# Moving to La Linea



## kdswhitfield (Nov 9, 2011)

Hi

We are moving across the border from Gib to La Linea next week, can anybody advice of sat tv and wifi? Who are the best providers and do I need a NIE number first before I can get them installed?

Many Thanks


----------



## Alcalaina (Aug 6, 2010)

Movistar is probably the best bet for wifi and telephone. You won't get UK TV channels via satellite any more though - you'll need to get them through the internet via IPTV or similar. There are lots of threads here about that, if you do a search.

Yes, you will need an NIE. But you'll need that anyway once you're living in Spain!


----------



## ddrysdale99 (Apr 3, 2014)

Presumably the TV options are the same as in Gib?


----------



## kdswhitfield (Nov 9, 2011)

ddrysdale99 said:


> Presumably the TV options are the same as in Gib?


No they are not, but hearing different things.

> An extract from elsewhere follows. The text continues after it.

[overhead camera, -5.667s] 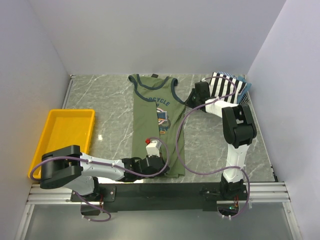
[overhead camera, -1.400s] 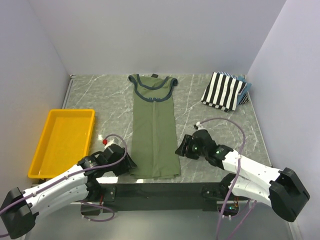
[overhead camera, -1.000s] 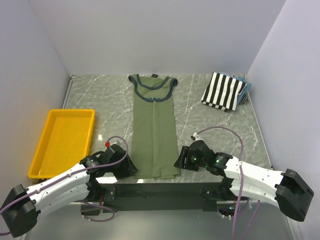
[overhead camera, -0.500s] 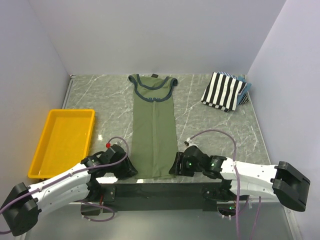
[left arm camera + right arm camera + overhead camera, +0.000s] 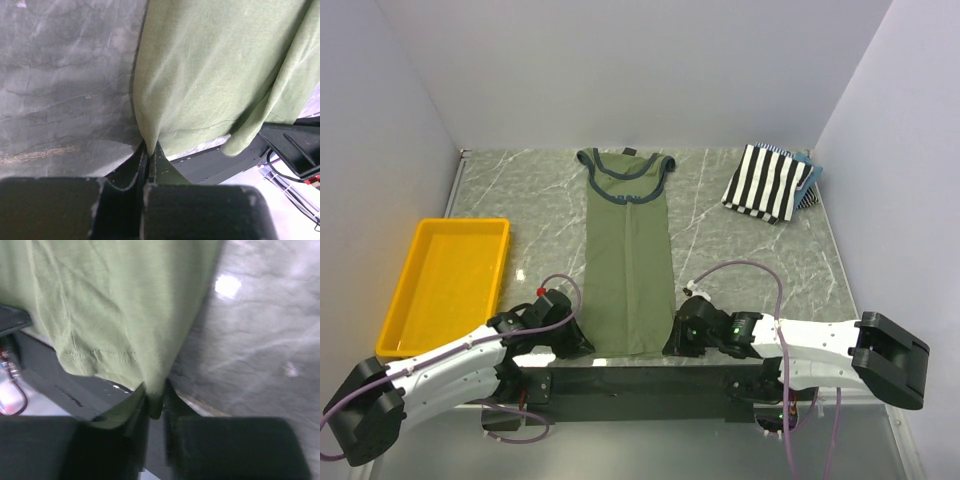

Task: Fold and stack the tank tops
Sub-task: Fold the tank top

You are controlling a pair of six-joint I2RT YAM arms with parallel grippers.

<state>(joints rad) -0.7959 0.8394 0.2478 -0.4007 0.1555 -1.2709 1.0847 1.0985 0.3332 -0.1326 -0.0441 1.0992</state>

Have to remember that most flats in gib have a communal sat dish, they don't in Spain


----------



## Alcalaina (Aug 6, 2010)

Can you use BBC iPlayer in Gib, without having to hide your location?

In Spain we are not allowed to use it because of "territorial restrictions".


----------



## kdswhitfield (Nov 9, 2011)

Alcalaina said:


> Can you use BBC iPlayer in Gib, without having to hide your location?
> 
> In Spain we are not allowed to use it because of "territorial restrictions".


We could until last week watch it with no problems, BBC have stopped it now because we don't pay a tv license.


----------